Two more possible pathways might also be attributable to the expanded isotopic niche in P. indicus, which were not revealed by MixSIAR model. First, cannibalism was observed in population of P. indicus in Tolo Harbor, important nursery and feeding grounds for P. indicus (Ho, 2005). As a result of increased size in EI and the inflated abundance and biomass in EO, the chance of cannibalism in P. indicus may have increased after the trawl ban (Claessen et al., 2004). However, the size range of the victim of P. indicus, potentially eaten by cannibals, is rarely known (Claessen et al., 2004) and thus taking the cannibalism into account in the MixSIAR model was impractical. Moreover, intraspecific competition in P. indicus after the trawl ban may have led to those less competitive individuals exploring less preferable food resources and thereby expanded their niches (Bolnick, 2001; Bolnick et al., 2007). Second, decreases in disturbance of the benthic floor and fishing mortality on benthic fauna after the trawl ban might have altered the energy flow, trophic structure, and prey availability of the ecosystem (McHugh et al., 2010; Hiddink et al., 2011; Hinz et al., 2017). The emergence of new abundant prey species in the food web (Post and Takimoto, 2007), which benefited from the trawl ban in the short term, such as polychaetes and crustaceans (Kaiser et al., 2006), was likely consumed more frequently by P. indicus. Our results confirmed that P. indicus preyed on more shrimps after the trawl ban. Badalamenti et al. (2002) also suggested that the trophic level of M. barbatus was higher in the trawl-ban area due to increased consumption of carnivorous polychaetes.

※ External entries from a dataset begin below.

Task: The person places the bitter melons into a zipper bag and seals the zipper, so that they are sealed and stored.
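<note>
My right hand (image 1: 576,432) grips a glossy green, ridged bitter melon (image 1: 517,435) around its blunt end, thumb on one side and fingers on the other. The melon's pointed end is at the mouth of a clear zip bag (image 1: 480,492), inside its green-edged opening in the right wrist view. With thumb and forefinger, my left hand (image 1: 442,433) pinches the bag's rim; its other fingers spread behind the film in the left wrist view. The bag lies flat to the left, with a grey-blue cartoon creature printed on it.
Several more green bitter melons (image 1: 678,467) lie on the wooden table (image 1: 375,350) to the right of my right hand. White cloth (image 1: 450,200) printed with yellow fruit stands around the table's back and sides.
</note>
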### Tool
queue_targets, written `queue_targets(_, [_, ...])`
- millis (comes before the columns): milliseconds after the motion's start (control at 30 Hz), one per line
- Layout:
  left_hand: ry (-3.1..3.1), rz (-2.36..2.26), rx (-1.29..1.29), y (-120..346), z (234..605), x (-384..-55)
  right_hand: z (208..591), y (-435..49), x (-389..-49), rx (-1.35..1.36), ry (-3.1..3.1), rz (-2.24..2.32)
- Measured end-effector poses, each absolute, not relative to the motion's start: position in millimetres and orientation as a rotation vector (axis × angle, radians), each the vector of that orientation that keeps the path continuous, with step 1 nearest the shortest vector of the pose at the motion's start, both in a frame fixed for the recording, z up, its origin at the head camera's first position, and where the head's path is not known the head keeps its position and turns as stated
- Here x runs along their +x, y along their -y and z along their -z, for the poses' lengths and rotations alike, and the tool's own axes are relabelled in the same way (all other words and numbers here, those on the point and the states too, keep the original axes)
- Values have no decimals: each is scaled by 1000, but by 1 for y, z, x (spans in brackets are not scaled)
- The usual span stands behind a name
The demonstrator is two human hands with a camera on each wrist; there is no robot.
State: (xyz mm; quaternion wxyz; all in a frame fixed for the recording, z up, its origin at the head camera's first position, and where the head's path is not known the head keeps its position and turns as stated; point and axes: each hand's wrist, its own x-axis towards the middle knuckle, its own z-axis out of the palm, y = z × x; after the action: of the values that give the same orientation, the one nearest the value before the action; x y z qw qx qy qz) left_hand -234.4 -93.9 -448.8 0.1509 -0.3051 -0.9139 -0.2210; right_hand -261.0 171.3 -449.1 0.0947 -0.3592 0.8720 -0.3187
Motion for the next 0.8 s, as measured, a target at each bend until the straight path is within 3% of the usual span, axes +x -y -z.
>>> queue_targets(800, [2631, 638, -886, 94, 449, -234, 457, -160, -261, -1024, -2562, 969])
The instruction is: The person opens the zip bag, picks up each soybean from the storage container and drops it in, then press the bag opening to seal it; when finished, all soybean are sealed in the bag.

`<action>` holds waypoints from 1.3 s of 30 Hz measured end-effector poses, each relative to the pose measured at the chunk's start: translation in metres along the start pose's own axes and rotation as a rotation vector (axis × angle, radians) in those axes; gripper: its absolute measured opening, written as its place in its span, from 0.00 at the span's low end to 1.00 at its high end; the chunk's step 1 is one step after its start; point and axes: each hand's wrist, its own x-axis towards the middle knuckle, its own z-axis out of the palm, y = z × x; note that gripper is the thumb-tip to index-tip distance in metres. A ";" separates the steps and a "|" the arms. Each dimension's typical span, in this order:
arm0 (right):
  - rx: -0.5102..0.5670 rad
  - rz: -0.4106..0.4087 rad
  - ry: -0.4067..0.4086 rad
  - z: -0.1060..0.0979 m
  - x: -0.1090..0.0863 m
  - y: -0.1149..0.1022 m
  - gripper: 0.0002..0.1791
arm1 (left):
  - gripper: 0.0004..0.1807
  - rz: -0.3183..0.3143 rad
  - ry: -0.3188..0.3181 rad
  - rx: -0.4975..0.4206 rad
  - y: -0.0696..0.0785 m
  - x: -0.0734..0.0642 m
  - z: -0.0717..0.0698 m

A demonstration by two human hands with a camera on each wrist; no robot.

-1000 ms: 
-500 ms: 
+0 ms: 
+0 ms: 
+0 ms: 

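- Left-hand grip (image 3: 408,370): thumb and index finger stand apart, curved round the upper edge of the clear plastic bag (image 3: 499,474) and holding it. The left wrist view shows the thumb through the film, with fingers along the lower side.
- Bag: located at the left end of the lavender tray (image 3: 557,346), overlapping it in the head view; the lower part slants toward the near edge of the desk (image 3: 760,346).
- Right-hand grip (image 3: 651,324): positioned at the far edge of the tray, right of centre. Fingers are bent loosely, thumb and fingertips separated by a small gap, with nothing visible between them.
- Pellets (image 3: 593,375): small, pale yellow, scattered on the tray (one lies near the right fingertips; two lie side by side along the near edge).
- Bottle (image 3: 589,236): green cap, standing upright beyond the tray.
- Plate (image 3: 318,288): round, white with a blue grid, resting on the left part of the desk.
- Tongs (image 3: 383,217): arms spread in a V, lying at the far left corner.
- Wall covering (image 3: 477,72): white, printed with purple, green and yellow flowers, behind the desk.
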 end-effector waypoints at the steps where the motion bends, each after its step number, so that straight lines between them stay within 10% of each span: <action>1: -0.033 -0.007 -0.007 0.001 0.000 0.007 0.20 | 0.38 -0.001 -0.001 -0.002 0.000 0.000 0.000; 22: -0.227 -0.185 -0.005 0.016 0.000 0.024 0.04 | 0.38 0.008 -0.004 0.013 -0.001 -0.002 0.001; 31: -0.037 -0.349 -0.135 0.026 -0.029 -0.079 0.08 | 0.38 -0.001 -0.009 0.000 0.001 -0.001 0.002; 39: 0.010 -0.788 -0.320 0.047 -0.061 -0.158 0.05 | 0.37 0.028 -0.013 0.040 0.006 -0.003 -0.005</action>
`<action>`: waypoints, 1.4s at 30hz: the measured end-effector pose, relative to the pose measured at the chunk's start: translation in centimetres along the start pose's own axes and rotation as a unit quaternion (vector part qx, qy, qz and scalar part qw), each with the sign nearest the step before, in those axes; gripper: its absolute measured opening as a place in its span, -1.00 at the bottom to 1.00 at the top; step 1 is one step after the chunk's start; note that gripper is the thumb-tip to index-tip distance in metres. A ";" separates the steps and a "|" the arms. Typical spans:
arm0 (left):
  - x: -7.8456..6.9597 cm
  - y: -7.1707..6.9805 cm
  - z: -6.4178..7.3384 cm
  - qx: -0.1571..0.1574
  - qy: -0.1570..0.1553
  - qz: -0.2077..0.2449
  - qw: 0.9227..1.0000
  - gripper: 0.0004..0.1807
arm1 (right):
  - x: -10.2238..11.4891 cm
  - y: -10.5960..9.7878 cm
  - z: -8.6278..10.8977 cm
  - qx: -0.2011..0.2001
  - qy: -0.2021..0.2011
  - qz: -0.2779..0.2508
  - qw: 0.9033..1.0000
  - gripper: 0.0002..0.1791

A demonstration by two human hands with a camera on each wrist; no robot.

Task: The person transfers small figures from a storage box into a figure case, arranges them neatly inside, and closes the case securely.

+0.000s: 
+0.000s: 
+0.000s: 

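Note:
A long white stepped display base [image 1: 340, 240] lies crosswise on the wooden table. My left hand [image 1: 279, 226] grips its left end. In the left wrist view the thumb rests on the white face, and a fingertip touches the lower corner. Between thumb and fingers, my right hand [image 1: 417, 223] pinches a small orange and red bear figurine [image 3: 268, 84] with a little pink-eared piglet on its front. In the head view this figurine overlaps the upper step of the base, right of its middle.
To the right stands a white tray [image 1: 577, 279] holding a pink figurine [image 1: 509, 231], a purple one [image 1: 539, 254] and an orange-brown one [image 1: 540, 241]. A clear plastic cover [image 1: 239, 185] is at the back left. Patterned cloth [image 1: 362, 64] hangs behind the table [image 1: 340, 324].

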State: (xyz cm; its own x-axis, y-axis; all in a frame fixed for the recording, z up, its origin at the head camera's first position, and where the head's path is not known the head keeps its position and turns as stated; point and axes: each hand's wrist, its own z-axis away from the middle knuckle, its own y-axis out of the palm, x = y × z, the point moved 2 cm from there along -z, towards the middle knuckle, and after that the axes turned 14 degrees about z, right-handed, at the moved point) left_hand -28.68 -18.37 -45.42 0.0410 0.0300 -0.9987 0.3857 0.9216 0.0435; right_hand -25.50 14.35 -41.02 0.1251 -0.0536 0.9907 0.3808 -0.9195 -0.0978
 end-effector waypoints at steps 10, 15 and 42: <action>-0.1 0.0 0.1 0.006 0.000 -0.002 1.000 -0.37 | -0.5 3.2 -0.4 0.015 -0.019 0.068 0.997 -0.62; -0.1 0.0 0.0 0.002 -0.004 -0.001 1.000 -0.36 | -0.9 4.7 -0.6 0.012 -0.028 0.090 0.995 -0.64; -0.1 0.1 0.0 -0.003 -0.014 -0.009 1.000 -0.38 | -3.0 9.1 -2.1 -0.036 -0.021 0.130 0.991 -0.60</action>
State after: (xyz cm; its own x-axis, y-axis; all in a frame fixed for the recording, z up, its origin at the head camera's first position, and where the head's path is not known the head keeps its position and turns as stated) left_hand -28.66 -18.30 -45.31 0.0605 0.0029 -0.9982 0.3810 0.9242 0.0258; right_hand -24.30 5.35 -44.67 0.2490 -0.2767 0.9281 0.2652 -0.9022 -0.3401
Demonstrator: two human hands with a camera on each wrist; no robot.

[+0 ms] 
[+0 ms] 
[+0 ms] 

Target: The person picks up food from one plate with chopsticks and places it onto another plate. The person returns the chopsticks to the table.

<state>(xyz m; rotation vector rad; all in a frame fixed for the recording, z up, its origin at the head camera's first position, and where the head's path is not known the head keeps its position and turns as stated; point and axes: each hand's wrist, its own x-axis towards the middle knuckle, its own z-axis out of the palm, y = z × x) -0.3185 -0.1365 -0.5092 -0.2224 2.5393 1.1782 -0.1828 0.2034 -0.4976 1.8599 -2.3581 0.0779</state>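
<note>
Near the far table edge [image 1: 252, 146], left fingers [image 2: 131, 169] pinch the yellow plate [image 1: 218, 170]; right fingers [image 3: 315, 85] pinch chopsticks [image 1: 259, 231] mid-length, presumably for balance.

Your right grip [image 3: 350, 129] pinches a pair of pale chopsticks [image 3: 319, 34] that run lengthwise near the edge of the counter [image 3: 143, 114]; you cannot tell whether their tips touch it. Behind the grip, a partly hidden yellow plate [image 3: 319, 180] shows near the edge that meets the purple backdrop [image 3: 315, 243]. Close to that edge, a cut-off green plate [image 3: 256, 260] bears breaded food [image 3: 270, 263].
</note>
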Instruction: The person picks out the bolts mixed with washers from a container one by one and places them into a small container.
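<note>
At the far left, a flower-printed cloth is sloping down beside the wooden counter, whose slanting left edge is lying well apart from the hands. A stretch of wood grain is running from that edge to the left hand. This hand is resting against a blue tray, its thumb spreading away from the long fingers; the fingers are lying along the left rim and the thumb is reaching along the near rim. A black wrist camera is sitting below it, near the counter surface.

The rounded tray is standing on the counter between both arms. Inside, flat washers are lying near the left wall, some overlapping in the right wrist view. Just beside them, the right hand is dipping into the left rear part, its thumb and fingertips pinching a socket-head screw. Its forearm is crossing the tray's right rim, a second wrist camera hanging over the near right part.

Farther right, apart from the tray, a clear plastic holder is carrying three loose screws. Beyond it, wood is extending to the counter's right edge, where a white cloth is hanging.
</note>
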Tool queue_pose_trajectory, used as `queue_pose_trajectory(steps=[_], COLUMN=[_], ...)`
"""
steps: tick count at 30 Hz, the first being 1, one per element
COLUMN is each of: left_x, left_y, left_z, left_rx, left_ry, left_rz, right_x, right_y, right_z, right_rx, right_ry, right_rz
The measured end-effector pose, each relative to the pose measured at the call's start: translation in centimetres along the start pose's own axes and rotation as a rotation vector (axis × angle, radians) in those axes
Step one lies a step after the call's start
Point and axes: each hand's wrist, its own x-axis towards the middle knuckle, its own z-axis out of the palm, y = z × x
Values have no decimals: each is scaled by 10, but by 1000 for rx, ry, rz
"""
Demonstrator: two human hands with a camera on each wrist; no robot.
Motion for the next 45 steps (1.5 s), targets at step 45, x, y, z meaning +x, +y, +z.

In the present study, the isotopic positions of Apogonidae and Sciaenidae, which competed for similar food sources with P. indicus (Froese and Pauly, 2019) and occupied similar isotopic positions in the food web, shifted to more depleted δ13C in 2018 comparing to that of 2012 in both study sites (Figure 5). Such niche differentiation and partitioning could alleviate interspecific competitions among Apogonidae, Sciaenidae, and P. indicus, likely governed by increased abundance and biomass of those fishes synergistically with increases in prey diversity after the trawl ban (Sánchez-Hernández et al., 2017; Eurich et al., 2018). Similarly, species from Plotosidae, Callionymidae, and Gobiidae also shifted their isotopic positions to more depleted δ13C, implying that the trophic structure of benthic community in the study area could have been reshaped after the trawl ban.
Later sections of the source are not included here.